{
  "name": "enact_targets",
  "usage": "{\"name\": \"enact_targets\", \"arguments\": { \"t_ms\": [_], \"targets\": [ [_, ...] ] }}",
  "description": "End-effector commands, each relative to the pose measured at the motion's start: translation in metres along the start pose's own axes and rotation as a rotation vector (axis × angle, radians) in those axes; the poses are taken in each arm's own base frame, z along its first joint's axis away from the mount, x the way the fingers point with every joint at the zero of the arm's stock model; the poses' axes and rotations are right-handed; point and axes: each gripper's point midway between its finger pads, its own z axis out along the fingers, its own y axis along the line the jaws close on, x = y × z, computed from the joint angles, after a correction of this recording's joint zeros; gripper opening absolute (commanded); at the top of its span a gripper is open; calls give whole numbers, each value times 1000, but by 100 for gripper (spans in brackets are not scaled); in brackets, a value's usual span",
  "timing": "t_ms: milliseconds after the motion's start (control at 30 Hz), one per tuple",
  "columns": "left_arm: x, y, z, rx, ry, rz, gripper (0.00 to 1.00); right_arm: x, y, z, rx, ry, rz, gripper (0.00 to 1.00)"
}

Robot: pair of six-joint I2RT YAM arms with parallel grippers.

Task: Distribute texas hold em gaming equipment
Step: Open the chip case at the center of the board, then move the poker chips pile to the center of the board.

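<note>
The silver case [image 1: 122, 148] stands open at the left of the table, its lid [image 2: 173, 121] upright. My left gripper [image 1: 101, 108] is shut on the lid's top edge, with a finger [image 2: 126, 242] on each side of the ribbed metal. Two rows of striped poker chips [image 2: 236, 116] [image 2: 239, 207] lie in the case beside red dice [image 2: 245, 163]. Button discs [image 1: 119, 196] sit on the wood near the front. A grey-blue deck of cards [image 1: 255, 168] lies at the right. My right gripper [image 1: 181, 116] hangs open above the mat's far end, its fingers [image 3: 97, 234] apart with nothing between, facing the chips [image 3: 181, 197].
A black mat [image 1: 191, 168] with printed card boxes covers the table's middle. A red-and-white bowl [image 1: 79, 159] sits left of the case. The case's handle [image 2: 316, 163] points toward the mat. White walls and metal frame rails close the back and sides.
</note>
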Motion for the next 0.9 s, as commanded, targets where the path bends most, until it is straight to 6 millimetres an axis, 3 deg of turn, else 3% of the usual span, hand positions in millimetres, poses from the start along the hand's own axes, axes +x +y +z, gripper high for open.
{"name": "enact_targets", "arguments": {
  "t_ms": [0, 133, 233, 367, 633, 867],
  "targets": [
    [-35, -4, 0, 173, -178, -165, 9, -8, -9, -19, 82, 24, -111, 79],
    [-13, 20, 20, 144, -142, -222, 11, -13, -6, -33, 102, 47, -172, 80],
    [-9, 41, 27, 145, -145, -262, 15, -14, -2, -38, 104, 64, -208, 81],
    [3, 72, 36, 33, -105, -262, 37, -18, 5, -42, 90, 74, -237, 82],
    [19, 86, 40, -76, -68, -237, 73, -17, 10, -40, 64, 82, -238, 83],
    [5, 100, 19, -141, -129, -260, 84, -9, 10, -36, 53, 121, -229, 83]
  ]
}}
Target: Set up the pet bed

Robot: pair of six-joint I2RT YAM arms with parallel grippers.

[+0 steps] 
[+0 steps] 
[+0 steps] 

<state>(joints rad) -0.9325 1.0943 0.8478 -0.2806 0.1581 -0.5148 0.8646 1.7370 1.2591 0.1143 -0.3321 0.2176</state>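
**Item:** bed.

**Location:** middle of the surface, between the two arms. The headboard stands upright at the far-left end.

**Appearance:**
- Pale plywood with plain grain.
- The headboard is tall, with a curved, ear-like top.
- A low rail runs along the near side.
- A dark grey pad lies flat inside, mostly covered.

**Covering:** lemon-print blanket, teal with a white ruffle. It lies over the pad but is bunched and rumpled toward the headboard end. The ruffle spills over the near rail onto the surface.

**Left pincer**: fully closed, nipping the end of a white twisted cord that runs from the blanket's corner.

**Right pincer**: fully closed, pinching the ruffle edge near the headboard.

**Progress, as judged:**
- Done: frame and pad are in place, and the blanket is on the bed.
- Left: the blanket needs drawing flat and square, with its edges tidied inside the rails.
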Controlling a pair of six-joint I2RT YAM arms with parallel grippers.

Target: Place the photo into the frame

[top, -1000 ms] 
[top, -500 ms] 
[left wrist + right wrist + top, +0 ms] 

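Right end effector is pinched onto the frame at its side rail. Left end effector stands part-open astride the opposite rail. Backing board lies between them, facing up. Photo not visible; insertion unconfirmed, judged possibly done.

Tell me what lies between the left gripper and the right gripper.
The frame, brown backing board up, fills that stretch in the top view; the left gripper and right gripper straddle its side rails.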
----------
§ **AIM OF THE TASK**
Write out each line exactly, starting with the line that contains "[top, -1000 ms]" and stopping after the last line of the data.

§ **WORKED SOLUTION**
[top, -1000 ms] 
[top, -500 ms] 
[left wrist + right wrist + top, +0 ms] 

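Right end effector is pinched onto the frame at its side rail. Left end effector stands part-open astride the opposite rail. Backing board lies between them, facing up. Photo not visible; insertion unconfirmed, judged possibly done.

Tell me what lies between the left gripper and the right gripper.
The frame, brown backing board up, fills that stretch in the top view; the left gripper and right gripper straddle its side rails.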

The answer is now complete.